_What is being asked_. In the entries that follow, the first line to write out is the one containing "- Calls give", and the last is the one containing "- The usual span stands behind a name". Reproduce that stretch exactly, with nothing before or after it.

....

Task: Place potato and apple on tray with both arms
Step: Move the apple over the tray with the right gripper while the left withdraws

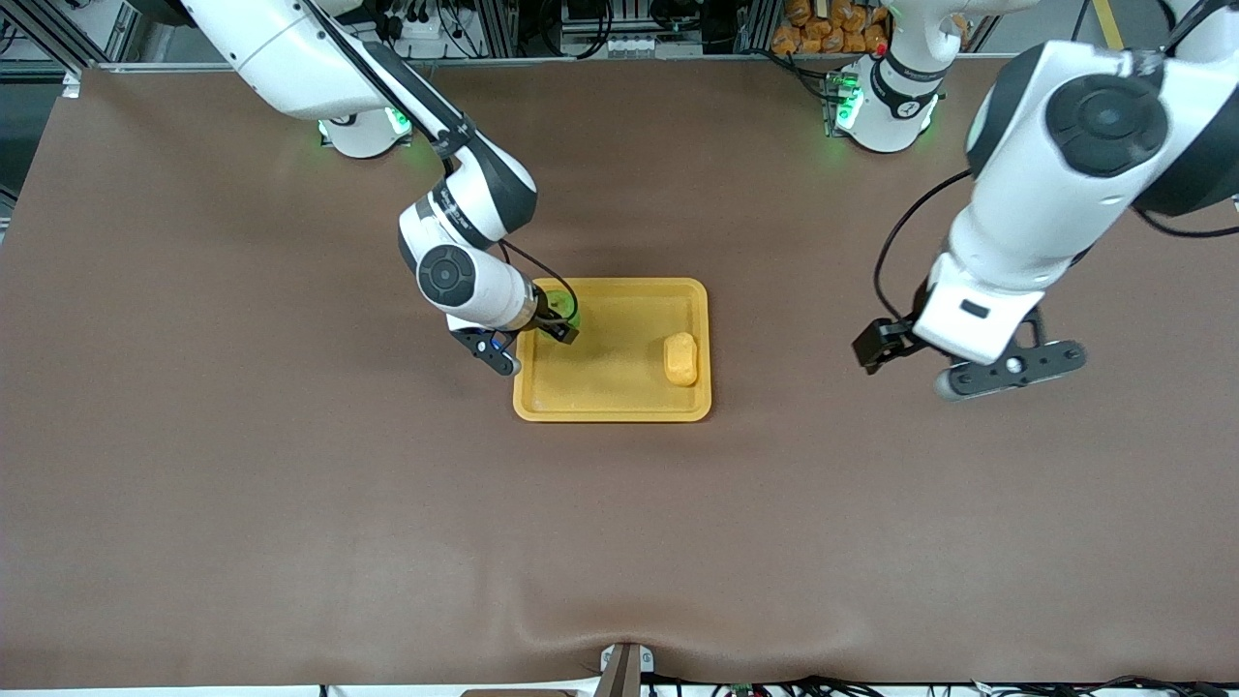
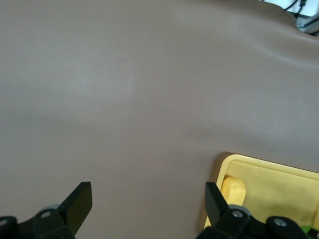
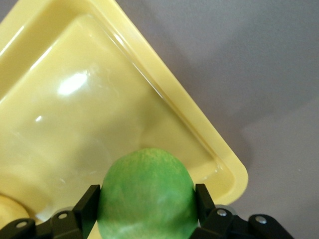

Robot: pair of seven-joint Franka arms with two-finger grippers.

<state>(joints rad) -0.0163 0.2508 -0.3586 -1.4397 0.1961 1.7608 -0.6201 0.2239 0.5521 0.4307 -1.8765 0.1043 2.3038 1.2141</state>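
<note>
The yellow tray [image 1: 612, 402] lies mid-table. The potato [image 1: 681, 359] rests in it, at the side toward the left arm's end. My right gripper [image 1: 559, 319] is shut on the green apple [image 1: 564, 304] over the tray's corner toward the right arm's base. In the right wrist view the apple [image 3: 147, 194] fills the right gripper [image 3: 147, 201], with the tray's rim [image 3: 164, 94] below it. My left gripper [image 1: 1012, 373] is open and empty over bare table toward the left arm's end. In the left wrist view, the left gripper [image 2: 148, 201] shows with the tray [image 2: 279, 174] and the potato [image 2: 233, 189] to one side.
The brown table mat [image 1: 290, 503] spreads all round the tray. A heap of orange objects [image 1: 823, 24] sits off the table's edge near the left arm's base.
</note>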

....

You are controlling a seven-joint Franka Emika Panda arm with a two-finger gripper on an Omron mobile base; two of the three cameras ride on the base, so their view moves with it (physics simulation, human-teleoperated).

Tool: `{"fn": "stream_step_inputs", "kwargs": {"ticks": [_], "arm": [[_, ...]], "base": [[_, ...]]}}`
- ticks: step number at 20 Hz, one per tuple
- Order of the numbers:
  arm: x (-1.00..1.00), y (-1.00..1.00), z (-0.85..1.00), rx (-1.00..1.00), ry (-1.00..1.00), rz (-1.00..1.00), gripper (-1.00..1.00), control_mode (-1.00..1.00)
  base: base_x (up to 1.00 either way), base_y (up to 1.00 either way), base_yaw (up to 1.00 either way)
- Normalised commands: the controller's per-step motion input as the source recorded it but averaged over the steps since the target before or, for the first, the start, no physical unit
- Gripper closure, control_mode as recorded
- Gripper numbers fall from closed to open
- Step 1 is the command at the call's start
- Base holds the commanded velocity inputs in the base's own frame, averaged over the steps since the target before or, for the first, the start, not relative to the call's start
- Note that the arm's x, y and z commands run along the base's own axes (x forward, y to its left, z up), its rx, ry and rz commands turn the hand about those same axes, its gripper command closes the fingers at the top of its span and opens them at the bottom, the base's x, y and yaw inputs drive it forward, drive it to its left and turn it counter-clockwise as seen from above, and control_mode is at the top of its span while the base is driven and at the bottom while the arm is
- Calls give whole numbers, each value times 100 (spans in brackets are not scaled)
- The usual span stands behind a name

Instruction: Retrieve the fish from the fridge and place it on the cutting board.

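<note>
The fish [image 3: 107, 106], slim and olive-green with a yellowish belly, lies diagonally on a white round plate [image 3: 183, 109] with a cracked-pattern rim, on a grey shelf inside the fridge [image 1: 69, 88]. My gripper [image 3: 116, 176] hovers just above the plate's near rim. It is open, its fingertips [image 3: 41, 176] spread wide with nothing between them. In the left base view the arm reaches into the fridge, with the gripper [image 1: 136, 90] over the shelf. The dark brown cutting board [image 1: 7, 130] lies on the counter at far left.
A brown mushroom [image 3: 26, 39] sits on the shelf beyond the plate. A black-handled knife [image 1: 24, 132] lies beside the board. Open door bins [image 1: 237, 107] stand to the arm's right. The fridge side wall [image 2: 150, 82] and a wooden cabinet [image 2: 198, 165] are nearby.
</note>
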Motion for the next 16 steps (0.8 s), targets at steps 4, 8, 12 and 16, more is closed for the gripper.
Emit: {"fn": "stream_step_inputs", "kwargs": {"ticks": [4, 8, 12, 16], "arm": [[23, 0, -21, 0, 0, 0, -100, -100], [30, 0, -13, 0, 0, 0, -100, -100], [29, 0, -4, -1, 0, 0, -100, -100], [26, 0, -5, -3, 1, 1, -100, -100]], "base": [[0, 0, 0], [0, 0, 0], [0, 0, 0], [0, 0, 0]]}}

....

_Written answer_.
- Calls give whole numbers, each value times 100 (spans in brackets are not scaled)
- The usual span stands behind a name

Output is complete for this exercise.